:: WORK ITEM ::
The task calls for every line of the data to be repeated exactly.

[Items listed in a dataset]
# # # # #

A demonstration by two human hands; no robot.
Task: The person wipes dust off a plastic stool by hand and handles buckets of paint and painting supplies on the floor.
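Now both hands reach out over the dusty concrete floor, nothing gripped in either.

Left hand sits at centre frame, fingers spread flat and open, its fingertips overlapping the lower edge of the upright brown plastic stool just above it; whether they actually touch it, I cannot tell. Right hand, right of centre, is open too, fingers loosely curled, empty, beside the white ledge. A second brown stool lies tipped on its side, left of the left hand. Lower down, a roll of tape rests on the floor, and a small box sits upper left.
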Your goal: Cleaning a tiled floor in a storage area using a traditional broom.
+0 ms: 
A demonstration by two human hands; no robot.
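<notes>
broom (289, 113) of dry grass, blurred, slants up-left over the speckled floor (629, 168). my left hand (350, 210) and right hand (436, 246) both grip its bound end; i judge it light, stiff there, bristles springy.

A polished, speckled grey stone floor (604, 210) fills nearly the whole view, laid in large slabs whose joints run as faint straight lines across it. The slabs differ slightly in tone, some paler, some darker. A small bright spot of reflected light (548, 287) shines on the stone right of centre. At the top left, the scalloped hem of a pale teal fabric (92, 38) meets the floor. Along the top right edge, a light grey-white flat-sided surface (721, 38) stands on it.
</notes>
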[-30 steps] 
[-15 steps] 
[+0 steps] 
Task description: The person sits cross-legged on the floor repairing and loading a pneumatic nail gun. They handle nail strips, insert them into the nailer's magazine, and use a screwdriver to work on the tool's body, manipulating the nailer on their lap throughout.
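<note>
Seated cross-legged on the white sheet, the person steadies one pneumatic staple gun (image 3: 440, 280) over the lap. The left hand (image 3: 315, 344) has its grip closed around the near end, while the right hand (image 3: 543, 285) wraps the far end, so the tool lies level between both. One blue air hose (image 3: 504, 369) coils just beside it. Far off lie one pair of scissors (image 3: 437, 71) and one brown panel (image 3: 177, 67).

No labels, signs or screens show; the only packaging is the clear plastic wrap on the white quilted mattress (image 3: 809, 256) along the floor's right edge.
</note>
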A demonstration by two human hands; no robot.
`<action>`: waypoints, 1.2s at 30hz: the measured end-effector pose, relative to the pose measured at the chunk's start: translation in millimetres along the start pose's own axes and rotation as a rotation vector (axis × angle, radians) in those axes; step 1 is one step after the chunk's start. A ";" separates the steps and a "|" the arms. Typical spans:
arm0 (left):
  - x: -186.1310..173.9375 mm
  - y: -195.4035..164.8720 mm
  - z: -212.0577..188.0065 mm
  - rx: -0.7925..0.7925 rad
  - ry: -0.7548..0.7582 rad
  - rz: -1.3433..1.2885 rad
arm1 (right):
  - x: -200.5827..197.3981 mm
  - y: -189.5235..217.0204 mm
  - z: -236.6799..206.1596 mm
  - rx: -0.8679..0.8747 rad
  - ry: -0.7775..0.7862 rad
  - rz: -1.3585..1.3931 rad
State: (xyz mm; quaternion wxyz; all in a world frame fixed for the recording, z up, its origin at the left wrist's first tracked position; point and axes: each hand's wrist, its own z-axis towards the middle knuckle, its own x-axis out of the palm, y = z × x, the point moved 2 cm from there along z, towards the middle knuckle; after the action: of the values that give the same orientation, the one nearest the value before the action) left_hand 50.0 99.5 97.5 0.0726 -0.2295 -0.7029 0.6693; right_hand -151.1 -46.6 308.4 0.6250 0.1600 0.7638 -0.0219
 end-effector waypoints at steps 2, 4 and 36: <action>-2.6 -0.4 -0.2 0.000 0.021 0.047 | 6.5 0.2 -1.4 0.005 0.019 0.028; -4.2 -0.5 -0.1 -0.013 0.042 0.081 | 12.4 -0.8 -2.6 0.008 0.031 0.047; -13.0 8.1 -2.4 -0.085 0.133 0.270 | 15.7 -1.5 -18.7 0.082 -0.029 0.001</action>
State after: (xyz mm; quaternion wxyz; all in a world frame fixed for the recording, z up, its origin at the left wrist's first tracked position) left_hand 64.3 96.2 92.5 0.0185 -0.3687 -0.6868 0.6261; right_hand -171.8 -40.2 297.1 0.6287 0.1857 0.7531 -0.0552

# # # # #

:: SOLUTION FOR THIS PROBLEM ::
A demonstration by two human hands; no robot.
Task: The person wipes dust off a plastic stool by hand and handles buckets of paint and painting supplies on the floor.
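Now both hands reach out over the dusty concrete floor, nothing gripped in either.

Left hand sits at centre frame, fingers spread flat and open, its fingertips overlapping the lower edge of the upright brown plastic stool just above it; whether they actually touch it, I cannot tell. Right hand, right of centre, is open too, fingers loosely curled, empty, beside the white ledge. A second brown stool lies tipped on its side, left of the left hand. Lower down, a roll of tape rests on the floor, and a small box sits upper left.
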Your goal: Cleaning a tiled floor in a storage area using a traditional broom.
+0 ms: 
A demonstration by two human hands; no robot.
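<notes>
broom (289, 113) of dry grass, blurred, slants up-left over the speckled floor (629, 168). my left hand (350, 210) and right hand (436, 246) both grip its bound end; i judge it light, stiff there, bristles springy.

A polished, speckled grey stone floor (604, 210) fills nearly the whole view, laid in large slabs whose joints run as faint straight lines across it. The slabs differ slightly in tone, some paler, some darker. A small bright spot of reflected light (548, 287) shines on the stone right of centre. At the top left, the scalloped hem of a pale teal fabric (92, 38) meets the floor. Along the top right edge, a light grey-white flat-sided surface (721, 38) stands on it.
</notes>
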[-30 steps] 
[-15 steps] 
[+0 steps] 
Task description: The person sits cross-legged on the floor repairing and loading a pneumatic nail gun. They handle nail strips, insert them into the nailer's magazine, and use a screwdriver to work on the tool's body, manipulating the nailer on their lap throughout.
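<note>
Seated cross-legged on the white sheet, the person steadies one pneumatic staple gun (image 3: 440, 280) over the lap. The left hand (image 3: 315, 344) has its grip closed around the near end, while the right hand (image 3: 543, 285) wraps the far end, so the tool lies level between both. One blue air hose (image 3: 504, 369) coils just beside it. Far off lie one pair of scissors (image 3: 437, 71) and one brown panel (image 3: 177, 67).

No labels, signs or screens show; the only packaging is the clear plastic wrap on the white quilted mattress (image 3: 809, 256) along the floor's right edge.
</note>
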A demonstration by two human hands; no robot.
`<action>`: waypoints, 1.2s at 30hz: the measured end-effector pose, relative to the pose measured at the chunk's start: translation in millimetres along the start pose's own axes and rotation as a rotation vector (axis × angle, radians) in those axes; step 1 is one step after the chunk's start. A ";" separates the steps and a "|" the arms. Typical spans:
arm0 (left):
  - x: -186.1310..173.9375 mm
  - y: -195.4035..164.8720 mm
  - z: -212.0577..188.0065 mm
  - rx: -0.7925..0.7925 rad
  - ry: -0.7548..0.7582 rad
  - rz: -1.3433..1.2885 rad
arm1 (right):
  - x: -200.5827..197.3981 mm
  - y: -189.5235..217.0204 mm
  - z: -236.6799..206.1596 mm
  - rx: -0.8679..0.8747 rad
  - ry: -0.7775..0.7862 rad
  - rz: -1.3585..1.3931 rad
State: (xyz mm; quaternion wxyz; all in a world frame fixed for the recording, z up, its origin at the left wrist's first tracked position; point and axes: each hand's wrist, its own z-axis towards the middle knuckle, its own x-axis out of the palm, y = z × x, the point moved 2 cm from there along z, towards the middle knuckle; after the action: of the values that give the same orientation, the one nearest the value before the action) left_hand 50.0 99.5 97.5 0.0726 -0.2295 -0.7029 0.6693; right_hand -151.1 -46.6 308.4 0.6250 0.1600 0.7638 -0.0219
 end-effector waypoints at steps 2, 4 and 36: <action>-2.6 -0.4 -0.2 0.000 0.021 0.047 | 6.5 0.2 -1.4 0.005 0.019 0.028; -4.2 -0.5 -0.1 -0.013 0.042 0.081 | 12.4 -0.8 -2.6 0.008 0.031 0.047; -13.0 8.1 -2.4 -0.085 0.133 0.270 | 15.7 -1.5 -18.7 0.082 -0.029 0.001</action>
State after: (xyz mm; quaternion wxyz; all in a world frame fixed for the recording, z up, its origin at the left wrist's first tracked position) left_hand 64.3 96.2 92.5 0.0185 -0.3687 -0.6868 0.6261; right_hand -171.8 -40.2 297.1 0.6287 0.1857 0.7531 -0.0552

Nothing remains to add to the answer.